[Records from a data collection]
►

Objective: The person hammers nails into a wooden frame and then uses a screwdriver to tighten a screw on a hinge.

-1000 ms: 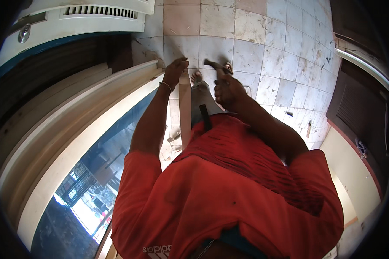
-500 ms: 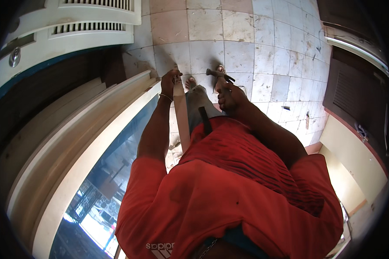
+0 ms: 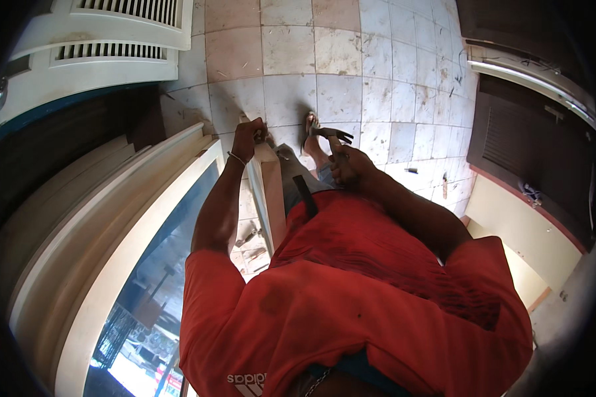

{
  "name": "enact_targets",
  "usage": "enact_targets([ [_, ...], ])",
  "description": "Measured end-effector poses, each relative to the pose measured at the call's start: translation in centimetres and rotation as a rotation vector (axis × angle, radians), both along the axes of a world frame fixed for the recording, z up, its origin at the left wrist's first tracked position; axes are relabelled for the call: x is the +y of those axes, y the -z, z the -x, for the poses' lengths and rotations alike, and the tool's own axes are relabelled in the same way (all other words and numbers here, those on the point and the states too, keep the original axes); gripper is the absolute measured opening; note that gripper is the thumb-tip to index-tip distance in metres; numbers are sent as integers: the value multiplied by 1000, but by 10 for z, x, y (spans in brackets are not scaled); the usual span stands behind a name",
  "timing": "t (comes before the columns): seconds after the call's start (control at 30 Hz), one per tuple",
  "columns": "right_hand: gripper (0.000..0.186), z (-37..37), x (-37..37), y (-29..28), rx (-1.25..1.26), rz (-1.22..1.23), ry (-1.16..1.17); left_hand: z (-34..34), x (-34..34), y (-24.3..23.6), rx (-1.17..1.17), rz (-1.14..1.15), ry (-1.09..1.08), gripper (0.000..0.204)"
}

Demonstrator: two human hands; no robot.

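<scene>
My right hand [image 3: 352, 167] is wrapped round the handle of a claw hammer [image 3: 331, 134], its dark head raised to the right of a pale wooden board [image 3: 271, 192]. The board stands in front of my left side, with its far end at my left hand [image 3: 249, 137]. That hand is closed in a pinch at the board's end. Whatever its fingertips hold is too small to make out. A dark, flat strip-like object [image 3: 304, 195] sticks up at my waist.
To the left run a long cream frame [image 3: 106, 218] and a glass pane [image 3: 172, 264]. White louvred doors [image 3: 106, 53] lie at the far left. Brown panels [image 3: 530, 132] stand on the right. Small loose things, including a black piece [image 3: 411, 171], lie on the tiled floor [image 3: 338, 53].
The board has tilted, so more of its side shows, and my left hand is lower in view. The hammer head has shifted nearer to me and toward the board. The whole view has swung slightly.
</scene>
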State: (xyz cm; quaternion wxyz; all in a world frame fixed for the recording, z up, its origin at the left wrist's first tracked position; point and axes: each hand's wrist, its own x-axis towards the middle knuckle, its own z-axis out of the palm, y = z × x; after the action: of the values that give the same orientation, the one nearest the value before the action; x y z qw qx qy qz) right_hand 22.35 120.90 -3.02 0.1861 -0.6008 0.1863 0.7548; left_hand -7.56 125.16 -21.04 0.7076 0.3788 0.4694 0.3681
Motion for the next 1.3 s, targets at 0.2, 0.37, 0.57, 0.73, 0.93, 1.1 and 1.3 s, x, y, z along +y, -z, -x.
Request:
enact_targets([
  [0.2, 30, -4, 4, -1, -163, -4, -97, -25, -10, 12, 213, -228, -323, 36],
  [0.37, 30, -7, 11, 8, -145, -24, -158, -36, -24, 23, 35, 162, -1117, 45],
  [0.57, 32, -5, 18, -1, -185, -100, -326, -29, -33, 0, -994, 593, -1525, 52],
  [0.73, 19, 9, 23, -24, -205, -324, -562, -8, -21, -52, -1086, 381, -1187, 27],
  [0.93, 21, 29, 45, -57, -172, -688, -547, 12, -8, -139, -984, 227, -916, 21],
  [1.1, 36, 78, 58, -58, -297, -870, -826, 30, 0, -213, -957, 109, -726, 18],
  [1.3, 34, 148, 55, -48, -88, -863, -837, 37, -18, -273, -787, 11, -838, 24],
])
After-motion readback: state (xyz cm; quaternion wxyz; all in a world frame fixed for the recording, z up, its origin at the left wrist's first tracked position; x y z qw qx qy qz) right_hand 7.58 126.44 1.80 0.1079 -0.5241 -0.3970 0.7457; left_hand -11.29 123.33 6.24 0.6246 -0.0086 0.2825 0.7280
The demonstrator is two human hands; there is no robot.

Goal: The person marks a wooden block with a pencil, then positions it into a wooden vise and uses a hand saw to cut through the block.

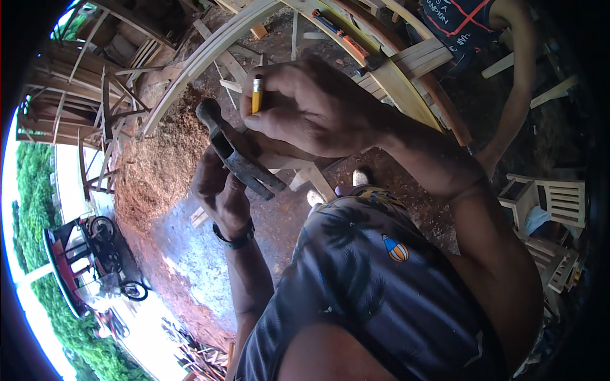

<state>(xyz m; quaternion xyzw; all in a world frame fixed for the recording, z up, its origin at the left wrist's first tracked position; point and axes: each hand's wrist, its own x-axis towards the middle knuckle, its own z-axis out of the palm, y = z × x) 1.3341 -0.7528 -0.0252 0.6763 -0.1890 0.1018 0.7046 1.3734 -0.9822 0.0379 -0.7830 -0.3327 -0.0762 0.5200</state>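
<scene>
My right hand is closed on a short yellow pencil with a metal band, held upright above a wooden piece. My left hand, a dark band at its wrist, grips a worn metal claw hammer from underneath. The hammer's head lies just left of my right hand, claw toward me; its handle is mostly hidden.
Curved timber strips and an orange-handled tool lie ahead. Another person's arm reaches down at the right, near slatted wooden furniture. Sawdust heaps and a sidecar motorcycle are at left.
</scene>
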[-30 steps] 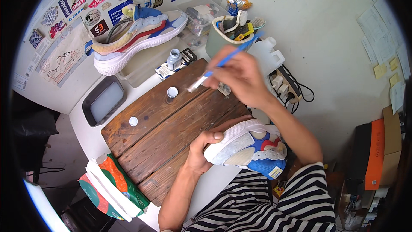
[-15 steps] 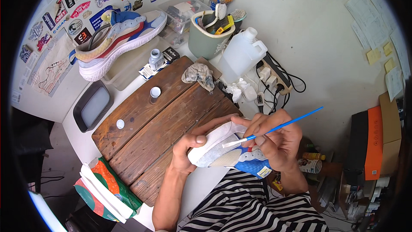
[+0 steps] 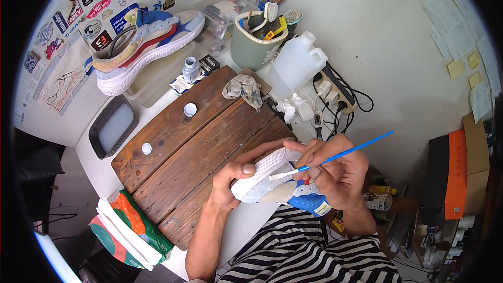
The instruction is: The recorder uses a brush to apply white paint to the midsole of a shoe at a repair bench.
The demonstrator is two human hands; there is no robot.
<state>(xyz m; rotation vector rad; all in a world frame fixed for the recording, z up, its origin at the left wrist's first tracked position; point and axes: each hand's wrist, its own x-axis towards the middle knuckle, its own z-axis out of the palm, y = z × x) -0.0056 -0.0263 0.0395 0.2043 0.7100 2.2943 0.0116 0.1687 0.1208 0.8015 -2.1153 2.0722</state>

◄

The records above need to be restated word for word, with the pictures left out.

Completed exercise —
Objective: The person hammers nails into a wooden frame and then uses a screwdriver to tighten a screw on a hinge.

-1000 ms: 
-500 ms: 
+0 ms: 

{
  "name": "enact_targets",
  "usage": "enact_targets([ [_, ...], ])",
  "description": "Measured end-effector poses, each relative to the pose measured at the call's start: translation in centimetres and rotation as a rotation vector (axis × angle, radians), both along the axes of a world frame fixed for the recording, z up, its origin at the left wrist's first tracked position; axes are relabelled for the call: x is the +y of those axes, y the -z, z the -x, for the poses' lengths and rotations alike, and the tool's own axes are relabelled in the same way (all other words and numbers here, those on the point and the states too, keep the original axes); gripper is the absolute measured opening; note that gripper is the thumb-tip to index-tip distance in metres; numbers are sent as integers: the value multiplied by 1000, but by 10 for z, x, y (spans in brackets are not scaled); the usual span stands behind a name",
  "timing": "t (comes before the columns): seconds after the call's start (control at 30 Hz), one per tuple",
  "columns": "right_hand: gripper (0.000..0.186), z (-37..37), x (-37..37), y (-29..28), rx (-1.25..1.26), rz (-1.22..1.23), ry (-1.16..1.17); left_hand: z (-34..34), x (-34..34), y (-24.3..23.6), rx (-1.17..1.17), rz (-1.14..1.15), ry (-1.09..1.08), gripper (0.000..0.204)"
}

Demonstrator: two human hands; no robot.

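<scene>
My right hand [image 3: 352, 167] is wrapped round the handle of a claw hammer [image 3: 331, 134], its dark head raised to the right of a pale wooden board [image 3: 271, 192]. The board stands in front of my left side, with its far end at my left hand [image 3: 249, 137]. That hand is closed in a pinch at the board's end. Whatever its fingertips hold is too small to make out. A dark, flat strip-like object [image 3: 304, 195] sticks up at my waist.
To the left run a long cream frame [image 3: 106, 218] and a glass pane [image 3: 172, 264]. White louvred doors [image 3: 106, 53] lie at the far left. Brown panels [image 3: 530, 132] stand on the right. Small loose things, including a black piece [image 3: 411, 171], lie on the tiled floor [image 3: 338, 53].
The board has tilted, so more of its side shows, and my left hand is lower in view. The hammer head has shifted nearer to me and toward the board. The whole view has swung slightly.
</scene>
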State: (xyz cm; quaternion wxyz; all in a world frame fixed for the recording, z up, its origin at the left wrist's first tracked position; point and axes: each hand's wrist, its own x-axis towards the middle knuckle, its own z-axis out of the palm, y = z × x; after the action: of the values that give the same orientation, the one nearest the value before the action; x y z qw qx qy qz) right_hand 22.35 120.90 -3.02 0.1861 -0.6008 0.1863 0.7548; left_hand -7.56 125.16 -21.04 0.7076 0.3788 0.4694 0.3681
Motion for the next 1.3 s, targets at 0.2, 0.37, 0.57, 0.73, 0.93, 1.1 and 1.3 s, x, y, z along +y, -z, -x.
Request:
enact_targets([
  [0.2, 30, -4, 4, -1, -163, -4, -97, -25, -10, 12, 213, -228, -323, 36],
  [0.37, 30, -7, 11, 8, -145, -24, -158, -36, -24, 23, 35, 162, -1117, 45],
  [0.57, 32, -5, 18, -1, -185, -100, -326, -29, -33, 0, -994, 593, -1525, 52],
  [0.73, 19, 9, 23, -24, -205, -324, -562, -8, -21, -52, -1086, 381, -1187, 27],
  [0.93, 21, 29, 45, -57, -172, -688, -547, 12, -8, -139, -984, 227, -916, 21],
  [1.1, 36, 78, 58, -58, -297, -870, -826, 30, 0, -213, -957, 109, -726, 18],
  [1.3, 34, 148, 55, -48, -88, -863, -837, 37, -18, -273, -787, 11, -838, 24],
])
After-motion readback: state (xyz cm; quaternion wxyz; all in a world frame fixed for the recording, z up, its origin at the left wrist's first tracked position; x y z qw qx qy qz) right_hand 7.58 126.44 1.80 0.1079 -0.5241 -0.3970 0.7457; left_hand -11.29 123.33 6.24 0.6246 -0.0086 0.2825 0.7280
The demonstrator is two human hands; there is no robot.

Goal: The person marks a wooden block with a pencil, then positions it into a wooden vise and uses a hand saw to cut through the block.


<state>(xyz m; quaternion xyzw; all in a world frame fixed for the recording, z up, its origin at the left wrist's first tracked position; point and axes: each hand's wrist, its own x-axis towards the middle knuckle, its own z-axis out of the palm, y = z × x) 1.3341 -0.7528 -0.0252 0.6763 -0.1890 0.1018 0.7046 1.3734 -0.9822 0.0379 -0.7830 -0.3327 -0.0762 0.5200</state>
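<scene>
My right hand is closed on a short yellow pencil with a metal band, held upright above a wooden piece. My left hand, a dark band at its wrist, grips a worn metal claw hammer from underneath. The hammer's head lies just left of my right hand, claw toward me; its handle is mostly hidden.
Curved timber strips and an orange-handled tool lie ahead. Another person's arm reaches down at the right, near slatted wooden furniture. Sawdust heaps and a sidecar motorcycle are at left.
</scene>
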[-30 steps] 
[-15 steps] 
[+0 steps] 
The instruction is: The recorder uses a brush to apply white paint to the midsole of a shoe at a repair bench.
The demonstrator is two human hands; there is no robot.
<state>(xyz m; rotation vector rad; all in a world frame fixed for the recording, z up, its origin at the left wrist's first tracked position; point and axes: each hand's wrist, its own x-axis towards the middle knuckle, its own z-axis out of the palm, y = z × x) -0.0056 -0.0263 0.0395 0.2043 0.7100 2.2943 0.0116 0.1687 0.1208 0.8015 -2.1153 2.0722</state>

No additional output is needed.